Quello del Presidente Napolitano al Parlamento Europeo è stato un grido in cui è impossibile non riconoscersi. Almeno per chi ancora crede al significato storico del progetto europeo, e quindi vede concreto il rischio della sua dissoluzione, sotto i colpi pesanti della crisi economica e del crescere di forze che su tale disgregazione scommettono. Erano soltanto due anni fa quando una parte importante dei politici, dei commentatori più influenti e degli addetti ai lavori insisteva sui nostri «compiti a casa». Sostenendo che rassicurando i mercati finanziari con tagli alla spesa e privatizzazioni l’economia sarebbe ripartita e i rischi per l’euro sarebbero svaniti.

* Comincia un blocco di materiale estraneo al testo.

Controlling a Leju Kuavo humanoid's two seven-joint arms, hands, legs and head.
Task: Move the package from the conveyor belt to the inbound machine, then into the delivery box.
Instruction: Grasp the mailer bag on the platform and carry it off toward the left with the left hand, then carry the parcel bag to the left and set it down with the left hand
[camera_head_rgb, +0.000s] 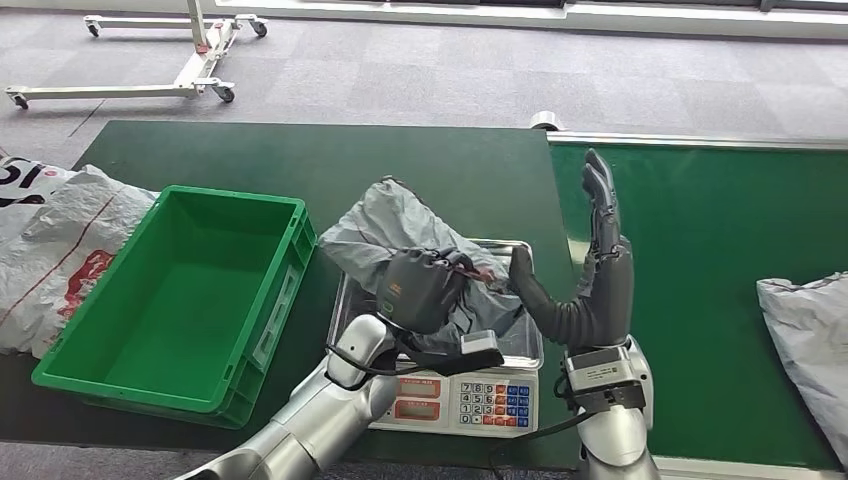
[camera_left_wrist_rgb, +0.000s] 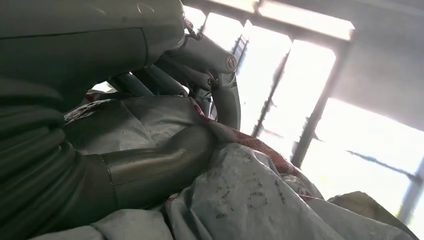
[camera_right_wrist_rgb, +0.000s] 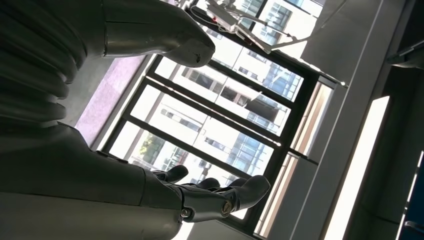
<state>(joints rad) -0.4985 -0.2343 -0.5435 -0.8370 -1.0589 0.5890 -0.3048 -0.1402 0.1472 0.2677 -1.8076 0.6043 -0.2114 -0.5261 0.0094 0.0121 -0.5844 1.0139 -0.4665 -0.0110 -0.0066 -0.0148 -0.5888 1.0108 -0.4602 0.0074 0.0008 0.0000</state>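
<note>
Head view shows the first leg done, by my reading: the grey package (camera_head_rgb: 400, 235) is off the conveyor belt (camera_head_rgb: 700, 230) and lies crumpled on the tray of the inbound machine (camera_head_rgb: 470, 395), which stands at the near edge of the green table (camera_head_rgb: 300, 160), hard against the belt's left end. The delivery box (camera_head_rgb: 170, 300) waits at the table's near left corner, with nothing in it that I can see, so the lift across remains. A second grey bag (camera_head_rgb: 810, 340) sits at the belt's right edge. The left hand (camera_head_rgb: 420, 290) is clenched on the package, thumb and fingers (camera_left_wrist_rgb: 225, 100) gathering the film. The right hand (camera_head_rgb: 595, 280) stands upright beside the tray, fingers straight and spread, grasping nothing.
</note>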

In questo inizio di 2014 prevale la consapevolezza che la strada dell’austerità – o, nelle parole del Presidente, «dell’austerità ad ogni costo» – non è la soluzione, ma può anzi innescare un vero e proprio circolo vizioso «tra politiche restrittive nel campo della finanza pubblica e arretramento delle economie europee». Sulle pagine di questo giornale in molti lo abbiamo detto e ripetuto fin dall’aggravarsi della crisi nel 2011. Non tanto la capacità di persuasione dei nostri argomenti, quanto il protrarsi e l’acuirsi della crisi sociale ed economica, ha consolidato la convinzione, ormai trasversale alle forze politiche, che su questa strada non si possa continuare a lungo.

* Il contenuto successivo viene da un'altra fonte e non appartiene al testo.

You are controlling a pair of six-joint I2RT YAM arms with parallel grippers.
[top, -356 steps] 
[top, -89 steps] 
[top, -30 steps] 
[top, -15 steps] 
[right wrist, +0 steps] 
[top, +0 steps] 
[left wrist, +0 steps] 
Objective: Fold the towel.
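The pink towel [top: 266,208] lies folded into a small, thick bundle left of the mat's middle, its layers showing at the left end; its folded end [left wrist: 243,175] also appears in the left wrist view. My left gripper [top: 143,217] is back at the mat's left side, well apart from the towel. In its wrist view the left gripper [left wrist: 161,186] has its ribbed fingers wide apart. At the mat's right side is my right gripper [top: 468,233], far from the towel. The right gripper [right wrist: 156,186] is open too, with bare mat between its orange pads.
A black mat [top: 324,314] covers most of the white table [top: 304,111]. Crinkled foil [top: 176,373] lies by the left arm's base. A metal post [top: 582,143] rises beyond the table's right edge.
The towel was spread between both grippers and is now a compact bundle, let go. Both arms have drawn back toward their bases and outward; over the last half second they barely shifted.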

Occorre tuttavia evitare l’illusione che tale consapevolezza sia ugualmente diffusa in tutto il continente; peccheremmo di ottimismo se pensassimo che le affermazioni del presidente Napolitano, applaudite dalla platea dei parlamentari europei, possono trovare facilmente riscontro nell’azione politica della cancellerie europee. Purtroppo, mai come in questo momento il sentimento degli europei è diviso in base alla geografia. Se i populismi crescono un po’ ovunque, essi assumono per lo più la forma di un ripiegamento nazionalistico. Nei Paesi dell’area tedesca, in cui la crisi si è manifestata in modo molto meno acuto che da noi, il ritardo nella ripresa è attribuito non già alla mancanza di una risposta politica adeguata a livello di eurozona, ma alla scarsa determinazione con cui i Paesi della periferia stanno attuando le politiche di riforma strutturale. La crisi del 2008 non è interpretata per quello che è, cioè l’esito di squilibri dovuti in larga parte ad un difetto nell’architettura dell’euro ma, contro ogni evidenza, come una conseguenza della dissipatezza dei Paesi più colpiti. Né mancano, tra i sostenitori della linea di austerità, coloro che ritengono che quegli squilibri si stiano riassorbendo in modo autonomo, e che quindi le politiche adottate stiano infine funzionando.

Il presidente Napolitano invoca un rilancio e una svolta nel segno della solidarietà. Ma gli stessi dirigenti della Spd e degli altri partiti socialisti dei Paesi dell’area tedesca, anche quelli più accorti, se messi alle strette vi spiegheranno che chiedere ai loro elettori di farsi carico della crisi di italiani e spagnoli comporterebbe un prezzo politico elevato. Forte è la sensazione che non solo manchino le basi di quella solidarietà che sola può sostenere il progetto di completamento dell’Unione, ma che sia debole anche la consapevolezza della profonda interdipendenza tra i Paesi europei, del fatto che ormai si sopravvive o si cade insieme.

È per queste ragioni che è particolarmente importante il passaggio che ci attende. È per questo, in particolare, che è necessario incoraggiare il rafforzamento dei legami tra partiti appartenenti alla famiglia socialista e democratica. Lo è nonostante le evidenti difficoltà: nonostante il fatto che la ricerca di un consenso ampio tra le diverse sensibilità dei partiti socialisti nazionali stia determinando, nella piattaforma del candidato Martin Schulz, posizioni obiettivamente poco incisive sul versante economico; nonostante la sconcertante scelta del presidente Hollande, di puntare all’interno sulle politiche di offerta, tradizionale cavallo di battaglia dei conservatori, e all’esterno sul rafforzamento dell’asse privilegiato tra Parigi e Berlino, rinunciando a farsi alfiere di un cambio di rotta nelle politiche europee. In questo contesto diventa cruciale infatti il ruolo della sinistra italiana nel farsi interprete presso i partner del disagio di una parte così importante dell’Europa e nel sollecitare un cambiamento.

Il Pd non può permettersi di mancare a questo appuntamento, ed è importante che in vista del semestre europeo il governo abbia il pieno sostegno del principale partito della maggioranza. Il presidente Napolitano ha dato un segnale chiaro e incisivo. Sta al presidente Letta per un verso e al segretario Renzi per l’altro essere all’altezza delle attese.